- What the task asks -
After going through the data, give the number of lines that contain the word "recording" as your sole answer.

- Material for this exercise -
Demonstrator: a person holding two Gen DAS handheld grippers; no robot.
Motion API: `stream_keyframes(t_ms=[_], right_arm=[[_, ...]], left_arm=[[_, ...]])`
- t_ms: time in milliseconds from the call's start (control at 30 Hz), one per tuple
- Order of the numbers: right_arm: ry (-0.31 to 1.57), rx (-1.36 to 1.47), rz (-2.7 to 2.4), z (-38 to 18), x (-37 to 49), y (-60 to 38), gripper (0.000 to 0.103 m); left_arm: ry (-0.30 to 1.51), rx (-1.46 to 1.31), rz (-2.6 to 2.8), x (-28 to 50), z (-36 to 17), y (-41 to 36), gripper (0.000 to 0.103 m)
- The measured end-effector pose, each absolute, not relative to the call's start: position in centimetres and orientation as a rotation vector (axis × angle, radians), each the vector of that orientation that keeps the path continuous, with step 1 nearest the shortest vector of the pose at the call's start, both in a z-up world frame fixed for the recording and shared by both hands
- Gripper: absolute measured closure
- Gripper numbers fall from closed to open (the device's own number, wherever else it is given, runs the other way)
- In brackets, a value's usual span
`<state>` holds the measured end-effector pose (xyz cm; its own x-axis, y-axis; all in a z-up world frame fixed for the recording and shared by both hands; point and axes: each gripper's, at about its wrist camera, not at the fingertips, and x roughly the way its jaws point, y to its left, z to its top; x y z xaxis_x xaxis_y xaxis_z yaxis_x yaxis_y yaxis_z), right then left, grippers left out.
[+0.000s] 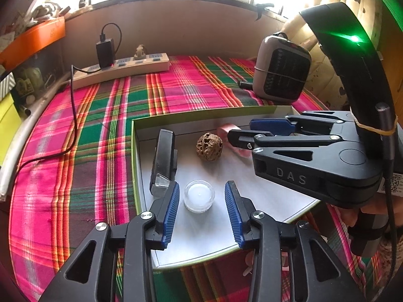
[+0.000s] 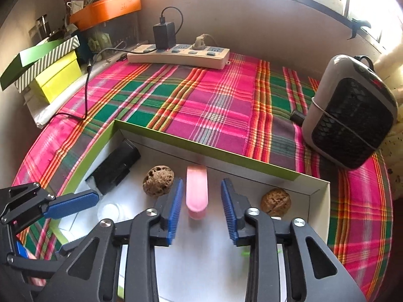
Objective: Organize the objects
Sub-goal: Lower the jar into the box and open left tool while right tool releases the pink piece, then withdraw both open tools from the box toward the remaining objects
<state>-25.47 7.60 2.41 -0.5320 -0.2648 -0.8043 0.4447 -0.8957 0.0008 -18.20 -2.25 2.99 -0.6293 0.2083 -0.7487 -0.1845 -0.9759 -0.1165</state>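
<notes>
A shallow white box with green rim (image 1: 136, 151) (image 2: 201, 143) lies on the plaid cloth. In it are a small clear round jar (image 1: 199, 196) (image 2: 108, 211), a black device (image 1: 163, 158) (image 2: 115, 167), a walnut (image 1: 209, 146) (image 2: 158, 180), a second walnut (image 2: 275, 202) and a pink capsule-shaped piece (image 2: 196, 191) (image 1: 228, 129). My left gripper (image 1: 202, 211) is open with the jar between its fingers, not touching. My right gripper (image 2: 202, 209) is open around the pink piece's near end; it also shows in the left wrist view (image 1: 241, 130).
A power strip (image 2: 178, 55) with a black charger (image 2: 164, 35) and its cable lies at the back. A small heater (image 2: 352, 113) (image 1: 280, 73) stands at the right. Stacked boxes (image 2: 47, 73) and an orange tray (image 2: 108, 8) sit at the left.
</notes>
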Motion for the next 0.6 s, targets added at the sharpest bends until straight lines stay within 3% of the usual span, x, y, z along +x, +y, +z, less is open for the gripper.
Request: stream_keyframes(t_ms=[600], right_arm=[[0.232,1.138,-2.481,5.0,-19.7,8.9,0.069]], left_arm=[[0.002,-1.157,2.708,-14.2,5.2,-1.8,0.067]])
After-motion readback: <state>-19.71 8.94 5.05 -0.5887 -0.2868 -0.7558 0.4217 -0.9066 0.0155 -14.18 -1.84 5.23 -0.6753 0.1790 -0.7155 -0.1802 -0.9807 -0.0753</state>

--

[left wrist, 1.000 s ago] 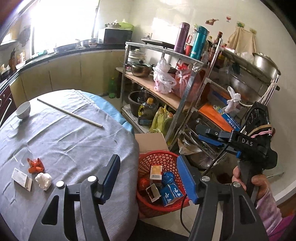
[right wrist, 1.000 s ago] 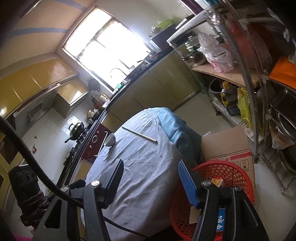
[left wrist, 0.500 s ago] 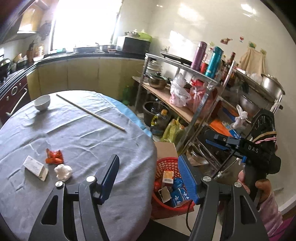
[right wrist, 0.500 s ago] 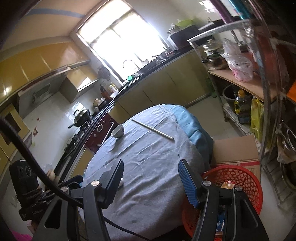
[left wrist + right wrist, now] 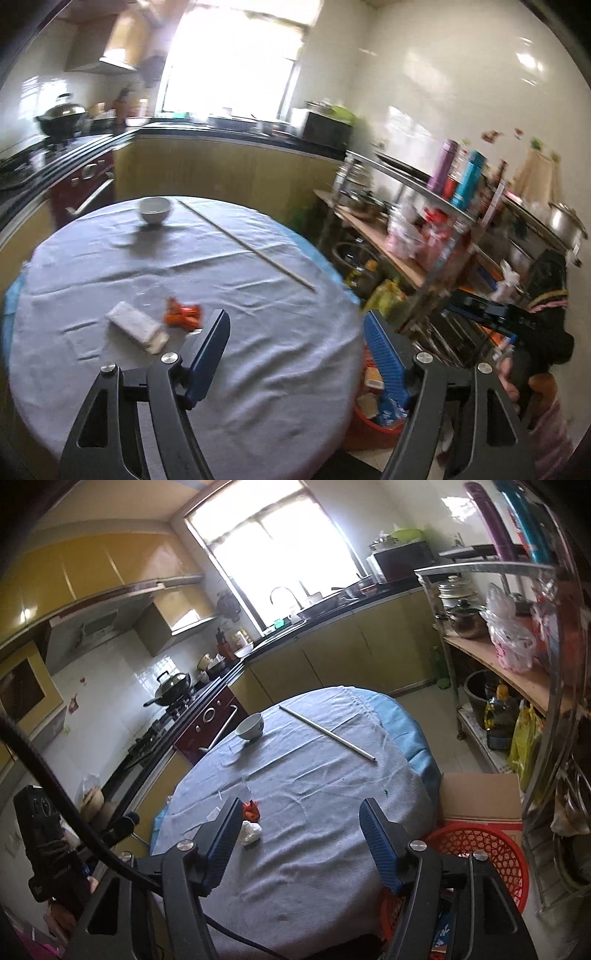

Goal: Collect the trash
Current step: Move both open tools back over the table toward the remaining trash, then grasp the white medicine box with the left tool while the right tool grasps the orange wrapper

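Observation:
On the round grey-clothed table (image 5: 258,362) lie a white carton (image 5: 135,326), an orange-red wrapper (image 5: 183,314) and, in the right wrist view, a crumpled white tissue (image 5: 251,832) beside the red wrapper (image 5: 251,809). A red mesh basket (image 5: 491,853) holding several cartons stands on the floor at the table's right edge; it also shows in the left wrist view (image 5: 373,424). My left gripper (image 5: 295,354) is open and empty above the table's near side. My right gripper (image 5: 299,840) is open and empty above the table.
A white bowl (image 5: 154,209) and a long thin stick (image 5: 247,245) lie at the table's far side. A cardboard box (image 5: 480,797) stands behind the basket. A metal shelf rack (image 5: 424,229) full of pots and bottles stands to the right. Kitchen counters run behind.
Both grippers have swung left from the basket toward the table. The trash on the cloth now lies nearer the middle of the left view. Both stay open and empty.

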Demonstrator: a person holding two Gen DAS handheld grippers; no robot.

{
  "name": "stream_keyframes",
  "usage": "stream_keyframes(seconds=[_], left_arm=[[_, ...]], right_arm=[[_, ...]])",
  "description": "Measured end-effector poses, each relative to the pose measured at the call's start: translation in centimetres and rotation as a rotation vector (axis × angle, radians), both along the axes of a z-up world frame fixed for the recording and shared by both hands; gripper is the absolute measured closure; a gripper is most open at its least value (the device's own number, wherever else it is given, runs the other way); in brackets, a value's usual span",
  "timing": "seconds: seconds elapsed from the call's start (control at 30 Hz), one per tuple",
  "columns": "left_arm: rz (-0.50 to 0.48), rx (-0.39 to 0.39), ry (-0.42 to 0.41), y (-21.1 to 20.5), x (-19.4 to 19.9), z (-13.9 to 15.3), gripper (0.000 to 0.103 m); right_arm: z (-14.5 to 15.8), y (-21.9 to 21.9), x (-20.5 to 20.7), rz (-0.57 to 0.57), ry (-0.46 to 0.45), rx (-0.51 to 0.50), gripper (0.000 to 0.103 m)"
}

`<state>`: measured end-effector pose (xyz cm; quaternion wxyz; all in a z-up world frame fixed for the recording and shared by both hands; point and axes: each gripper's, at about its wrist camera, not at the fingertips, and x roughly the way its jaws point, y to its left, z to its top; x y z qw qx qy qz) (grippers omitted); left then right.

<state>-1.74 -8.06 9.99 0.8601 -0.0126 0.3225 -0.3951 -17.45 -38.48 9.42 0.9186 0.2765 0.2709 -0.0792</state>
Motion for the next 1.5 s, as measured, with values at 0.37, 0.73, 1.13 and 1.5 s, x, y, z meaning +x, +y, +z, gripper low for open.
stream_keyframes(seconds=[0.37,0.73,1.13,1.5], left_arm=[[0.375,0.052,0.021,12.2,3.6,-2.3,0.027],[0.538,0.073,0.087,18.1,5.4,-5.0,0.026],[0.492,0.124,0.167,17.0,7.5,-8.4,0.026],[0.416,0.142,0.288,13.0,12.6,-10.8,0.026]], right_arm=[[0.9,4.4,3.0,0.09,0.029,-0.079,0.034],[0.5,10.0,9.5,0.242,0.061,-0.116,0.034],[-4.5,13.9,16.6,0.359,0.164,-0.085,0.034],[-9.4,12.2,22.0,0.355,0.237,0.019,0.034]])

- Exercise output -
4